艾玛·斯通的表演堪称癫狂的精准。她将贝拉从眼球震颤的婴幼儿状态过渡到狡黠的性冒险家,再到最后冷静的医学生,每个阶段都用肌肉记忆重新编排了肢体语言。尤其当她用甜美的童声说出“我要感受所有感觉”时,那种混合着天真与邪气的张力,让观众同时成为偷窥者与共谋者。马克·鲁弗洛饰演的律师邓肯,从风流浪荡到崩溃边缘的转变堪称神来之笔——这个角色的存在就像一面哈哈镜,照出了男性在失去所有权后的歇斯底里。
关于“可怜的东西经典台词”,最令人脊背发凉的一句出自贝拉之口:“我原以为世界是牡蛎,后来发现它只是牡蛎壳里的寄生虫。”这句话完美概括了影片的意识形态内核——所谓觉醒,不过是换了一副枷锁。片中反复出现的“产道”意象(从伦敦的管道系统到巴黎的解剖台),都在暗示女性解放从未真正脱离生育与性的二元捆绑。
影片的叙事结构像一场精心设计的脱轨实验。

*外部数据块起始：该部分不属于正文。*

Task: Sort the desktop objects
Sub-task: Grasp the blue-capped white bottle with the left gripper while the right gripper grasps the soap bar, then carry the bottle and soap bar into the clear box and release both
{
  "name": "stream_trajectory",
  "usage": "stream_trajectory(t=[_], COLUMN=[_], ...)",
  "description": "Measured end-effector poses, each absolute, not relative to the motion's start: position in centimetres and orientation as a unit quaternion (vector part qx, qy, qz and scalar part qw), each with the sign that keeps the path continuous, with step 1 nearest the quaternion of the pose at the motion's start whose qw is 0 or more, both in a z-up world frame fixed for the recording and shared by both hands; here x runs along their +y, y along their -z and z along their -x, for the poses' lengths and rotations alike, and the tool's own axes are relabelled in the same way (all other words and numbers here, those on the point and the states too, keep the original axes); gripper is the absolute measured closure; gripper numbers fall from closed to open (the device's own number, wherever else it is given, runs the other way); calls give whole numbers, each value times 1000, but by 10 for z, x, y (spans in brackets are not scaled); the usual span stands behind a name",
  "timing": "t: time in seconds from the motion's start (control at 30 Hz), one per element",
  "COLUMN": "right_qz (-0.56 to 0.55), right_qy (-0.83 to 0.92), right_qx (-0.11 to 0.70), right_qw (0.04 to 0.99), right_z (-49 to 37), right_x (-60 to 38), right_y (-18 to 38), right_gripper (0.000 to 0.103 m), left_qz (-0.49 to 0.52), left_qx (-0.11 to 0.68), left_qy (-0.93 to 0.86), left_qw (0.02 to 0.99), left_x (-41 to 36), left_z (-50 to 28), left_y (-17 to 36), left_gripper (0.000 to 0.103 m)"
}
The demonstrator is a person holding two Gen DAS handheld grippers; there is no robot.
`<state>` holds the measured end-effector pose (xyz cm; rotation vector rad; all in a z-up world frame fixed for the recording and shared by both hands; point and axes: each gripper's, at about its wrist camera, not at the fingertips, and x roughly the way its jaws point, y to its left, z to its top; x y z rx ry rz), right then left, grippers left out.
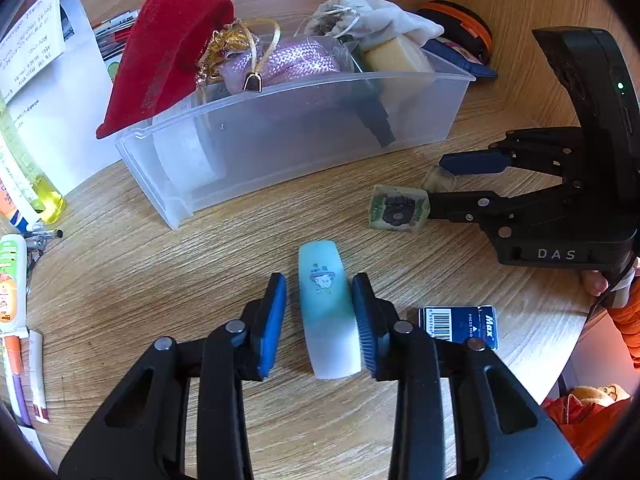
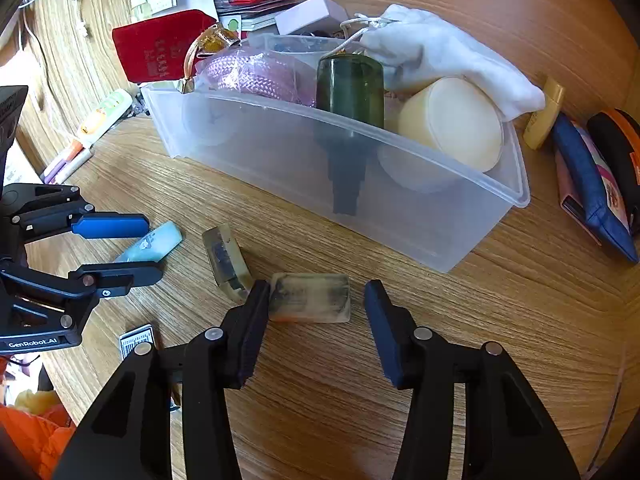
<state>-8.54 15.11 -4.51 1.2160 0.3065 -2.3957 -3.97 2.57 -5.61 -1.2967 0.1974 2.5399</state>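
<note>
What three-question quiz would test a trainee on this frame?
1. True or false: the left gripper straddles the blue eraser.
2. What lies between the right gripper's fingers?
3. Is the bin A) empty or B) holding items?

Key: 1. True, jaws open, not yet clamped. 2. A smudged translucent eraser; jaws open. 3. B.

Two erasers are set side by side on the tabletop before the bin; a third eraser is placed further left.
</note>
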Motion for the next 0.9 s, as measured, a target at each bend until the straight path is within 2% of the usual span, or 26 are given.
stream_trajectory(t=[0.07, 0.5, 0.9], right_qz=[-438, -433, -379], right_qy=[865, 872, 898], right_qx=[111, 52, 35], right_qw=[219, 223, 220], right_z=[85, 87, 73], right_x=[150, 163, 178], right_y=[44, 34, -4], right_gripper=[66, 66, 66], left_qz=[448, 405, 363], left_qx=[65, 21, -19], left_qy=[-881, -906, -923], left_qw=[140, 122, 125], left_x=[24, 14, 10], left_z=[40, 35, 39], left_y=[56, 30, -6], left_gripper=[78, 78, 78])
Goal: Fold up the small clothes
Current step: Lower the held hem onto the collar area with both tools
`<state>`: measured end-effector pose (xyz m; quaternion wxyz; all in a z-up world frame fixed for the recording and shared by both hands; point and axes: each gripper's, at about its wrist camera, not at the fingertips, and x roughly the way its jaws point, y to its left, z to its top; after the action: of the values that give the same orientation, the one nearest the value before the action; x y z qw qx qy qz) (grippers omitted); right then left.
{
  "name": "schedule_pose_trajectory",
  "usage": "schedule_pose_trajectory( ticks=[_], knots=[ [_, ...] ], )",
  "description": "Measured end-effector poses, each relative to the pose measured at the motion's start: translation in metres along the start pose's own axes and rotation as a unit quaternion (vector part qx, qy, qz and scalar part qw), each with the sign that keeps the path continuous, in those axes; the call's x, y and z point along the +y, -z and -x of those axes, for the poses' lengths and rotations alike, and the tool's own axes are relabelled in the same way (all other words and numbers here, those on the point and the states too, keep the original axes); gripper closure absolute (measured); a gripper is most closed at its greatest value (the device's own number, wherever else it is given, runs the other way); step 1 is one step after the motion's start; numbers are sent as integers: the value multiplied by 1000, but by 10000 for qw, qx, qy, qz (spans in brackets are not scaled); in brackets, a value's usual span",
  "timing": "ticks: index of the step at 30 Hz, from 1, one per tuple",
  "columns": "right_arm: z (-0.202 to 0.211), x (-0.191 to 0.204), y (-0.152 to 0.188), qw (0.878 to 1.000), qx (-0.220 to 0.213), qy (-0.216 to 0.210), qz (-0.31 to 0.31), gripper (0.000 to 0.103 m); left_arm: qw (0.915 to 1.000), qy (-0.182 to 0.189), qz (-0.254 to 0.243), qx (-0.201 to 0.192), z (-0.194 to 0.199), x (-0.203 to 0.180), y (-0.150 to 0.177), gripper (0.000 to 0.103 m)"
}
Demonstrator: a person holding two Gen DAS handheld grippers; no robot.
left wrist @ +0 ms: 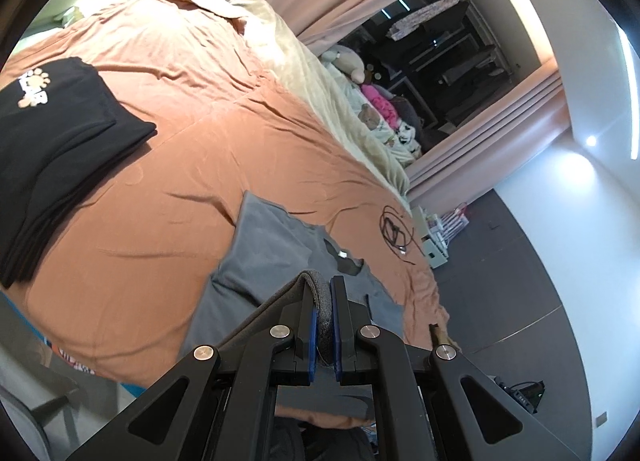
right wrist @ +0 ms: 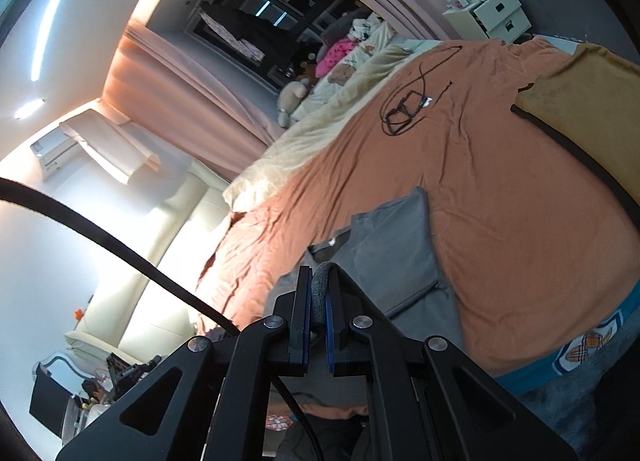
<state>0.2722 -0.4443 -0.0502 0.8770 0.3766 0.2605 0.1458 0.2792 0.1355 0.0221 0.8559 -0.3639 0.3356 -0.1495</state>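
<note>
Grey cotton, a small T-shirt [left wrist: 276, 261], lies on the rust-orange bedsheet [left wrist: 160, 189] near the bed's near edge, collar and label facing up, part of it already doubled over. The left claw [left wrist: 324, 325] is pinched tight on a rolled grey hem of that shirt, and the right claw [right wrist: 318, 301] is likewise clamped on another bunched edge of it, so each holds one corner. Gripping two corners at once seems meant to keep the edge taut and level while it is carried across the shirt for a fold; slack between them would wrinkle the crease. Beyond the shirt, further from the near edge, a coiled black cable [right wrist: 408, 105] rests on the sheet, well apart. To the shirt's left in the left wrist view sits a folded black garment with a paw-print logo [left wrist: 60, 133], probably set aside as finished. A mustard-yellow cushion [right wrist: 588, 109] lies off to the right.
</note>
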Motion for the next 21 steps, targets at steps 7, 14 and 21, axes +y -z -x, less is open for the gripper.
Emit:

前半段贝拉在哥特式豪宅里的认知觉醒,那些突然爆发的抽搐与毫无预警的性探索,被兰斯莫斯处理成滑稽而惊悚的巴洛克喜剧。但当她跟随邓肯·韦德伯恩(马克·鲁弗洛饰)踏上欧陆之旅时,故事突然撕开一道裂缝:里斯本妓院里的付费性爱、亚历山德罗·博尔加(威廉·达福饰)的解剖学讲座,这些场景用冷硬的金属质感剥开了“女性自由”背后的伪善。最震撼的一幕出现在巴黎的解剖剧场——贝拉在手术台上掰开自己的大腿,对着一群男性医学生高喊“看看你们的造物有多完美”,这时你才意识到,所谓“可怜的东西”,从来都只是男性凝视下被命名的他者。
**1. 贝拉最后为什么要把邓肯的大脑移植给羊?**
这是对“可怜的东西结局解析”中最具争议的一幕。实际上,贝拉在完成对父权势力的复仇后,选择用近乎戏谑的方式解构创造神话——她让邓肯变成一头只会咩咩叫的牲畜,既是对男性理性能否承载伦理的质疑,也是对“造物主必须仁慈”这一假说的嘲弄。兰斯莫斯借此质问:当女性成为权力主体,是否必然坠入同样的暴力轮回?
**2. 片子中频繁出现的“性”场景到底在表达什么?**
这些场景根本不是色情,而是权力解剖课。贝拉的性探索始终与语言能力、社会认知同步成长,当她用解剖术语描述性高潮时,实际上是在用男性建构的知识体系解构其神圣性。最有趣的对比是:邓肯的性爱带着表演欲,博尔加的性爱带着控制欲,而贝拉的性爱始终带着实验性——这是女性在父权语言中寻找自我表达的暴力突围。
**FAQ环节**
**3. 片子在批判男权之外,是否提供了解决方案?**
影片的悲观深刻在于它拒绝给出答案。贝拉最终成为了“完美的女性科学家”,却依然活在男性权力结构(实验室、大学、婚姻)的阴影下。兰斯莫斯用哥特式的荒诞主义告诉我们:真正的解放不是获得权力,而是质疑权力本身的合理性——哪怕这个质疑最终只能指向一片虚空。